Large-Scale Data Analysis and Visualization Using NoSQL Technologies for LASSO, Radar Data, and Beyond

 
Poster PDF

Authors

Kyle K Dumas (Quicklooks) — Oak Ridge National Laboratory
Kyle K Dumas — Oak Ridge National Laboratory
William I. Gustafson — Pacific Northwest National Laboratory
Andrew M. Vogelmann — Brookhaven National Laboratory
Tami Fairless — Pacific Northwest National Laboratory
Giri Prakash — Oak Ridge National Laboratory

Category

ARM next generation – Megasite and LES activities

Description

This paper presents a new way of providing ARM data discovery through data analysis and visualization services using NoSQL technology. Two technologies that are currently being implemented are Apache Cassandra (noSQL database) and Apache Spark (noSQL based analytics framework). Both technologies were developed to work in a distributed environment and hence can handle large data for storing and analytics.
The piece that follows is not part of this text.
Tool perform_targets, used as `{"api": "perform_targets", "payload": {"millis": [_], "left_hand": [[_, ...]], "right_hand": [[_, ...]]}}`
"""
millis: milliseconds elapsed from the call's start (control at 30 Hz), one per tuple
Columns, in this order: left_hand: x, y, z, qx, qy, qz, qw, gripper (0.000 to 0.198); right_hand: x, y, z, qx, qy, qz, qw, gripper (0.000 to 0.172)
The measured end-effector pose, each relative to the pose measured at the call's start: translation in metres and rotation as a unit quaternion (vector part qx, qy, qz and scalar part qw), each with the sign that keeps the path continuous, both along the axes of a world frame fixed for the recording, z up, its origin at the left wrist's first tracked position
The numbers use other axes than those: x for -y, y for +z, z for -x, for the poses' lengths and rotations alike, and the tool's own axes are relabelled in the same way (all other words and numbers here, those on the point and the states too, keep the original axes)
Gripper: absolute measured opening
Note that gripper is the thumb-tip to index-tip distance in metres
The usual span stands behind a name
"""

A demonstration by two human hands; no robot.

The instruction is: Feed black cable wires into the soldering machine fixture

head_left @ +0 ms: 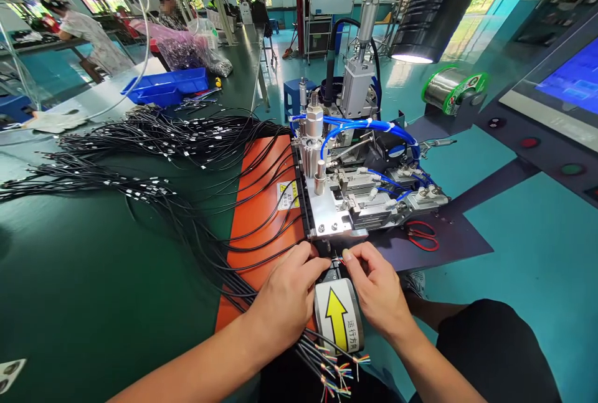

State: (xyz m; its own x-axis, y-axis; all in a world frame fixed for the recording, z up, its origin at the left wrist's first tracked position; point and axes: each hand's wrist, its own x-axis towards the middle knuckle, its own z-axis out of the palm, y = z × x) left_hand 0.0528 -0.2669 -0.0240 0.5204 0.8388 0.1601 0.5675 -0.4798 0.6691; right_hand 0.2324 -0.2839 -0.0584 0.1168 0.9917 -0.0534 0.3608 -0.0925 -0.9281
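My left hand [286, 294] and my right hand [376, 291] meet at the front of a metal soldering fixture [355, 203], just above a plate with a yellow arrow [337, 319]. Both hands pinch thin coloured wire ends [340, 258] of a black cable at the fixture's front edge. More stripped cable ends with coloured wires [339, 372] fan out below my wrists. An orange mat [261, 216] lies under my left hand, with black cables draped over it.
A large heap of black cables [140, 160] covers the green bench to the left. Red-handled scissors [420, 235] lie right of the fixture. A solder spool [451, 88], a lamp [434, 10] and a blue screen [572, 79] stand at right. Blue bins [163, 85] and two people sit far back left.
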Motion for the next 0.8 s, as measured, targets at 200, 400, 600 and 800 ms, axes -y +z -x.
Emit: {"api": "perform_targets", "payload": {"millis": [200, 400, 600, 800], "left_hand": [[0.0, -0.001, 0.0, 0.012, -0.006, 0.011, 1.0, 0.032], [0.0, -0.007, -0.001, 0.026, -0.004, -0.002, 1.0, 0.027], [-0.001, -0.01, 0.0, 0.045, -0.001, -0.033, 0.998, 0.027], [0.0, -0.011, 0.0, 0.052, -0.01, -0.069, 0.996, 0.023]], "right_hand": [[0.001, -0.001, -0.002, -0.048, -0.003, 0.042, 0.998, 0.035], [0.007, 0.007, -0.008, -0.061, 0.014, 0.081, 0.995, 0.039], [0.007, 0.009, -0.004, -0.029, 0.014, 0.055, 0.998, 0.034], [0.006, 0.011, -0.005, 0.026, 0.039, -0.021, 0.999, 0.027]]}}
D3.js is a JavaScript library that can generate interactive data visualizations in web browsers by making use of commonly used SVG, HTML5, and CSS standards. Recently a NoSQL architecture was build and has been applied to the LES ARM Symbiotic Simulation and Observation Workflow (LASSO). LASSO packages LES output and observations in “data bundles” and analyses required the ability for users to analyze both observations and LES model output either individually or together across multiple time periods. The LASSO implementation strategy suggests that enormous data storage is required to store the above-mentioned quantities. Thus, noSQL was used to provide a powerful means to store portions of the data that provided users with search capabilities on each simulation’s traits through a web application. Based on the user selection, plots are created dynamically along with ancillary information that enables users to locate and download data that fulfilled their required traits.  The NoSQL architecture and the visualization solutions were scaled to support radar data as well to plot profile and time series plots. The other application that is being implemented is using NoSQL technology is advanced data search. The current search for ARM data is performed by using its metadata, such as the site name, instrument name, date, etc. The capabilities of data searching can be improved, using the measurement values to look them up. To test the performance of NoSQL for ARM data, we will be using ARM’s popular measurements to locate the data based on their value.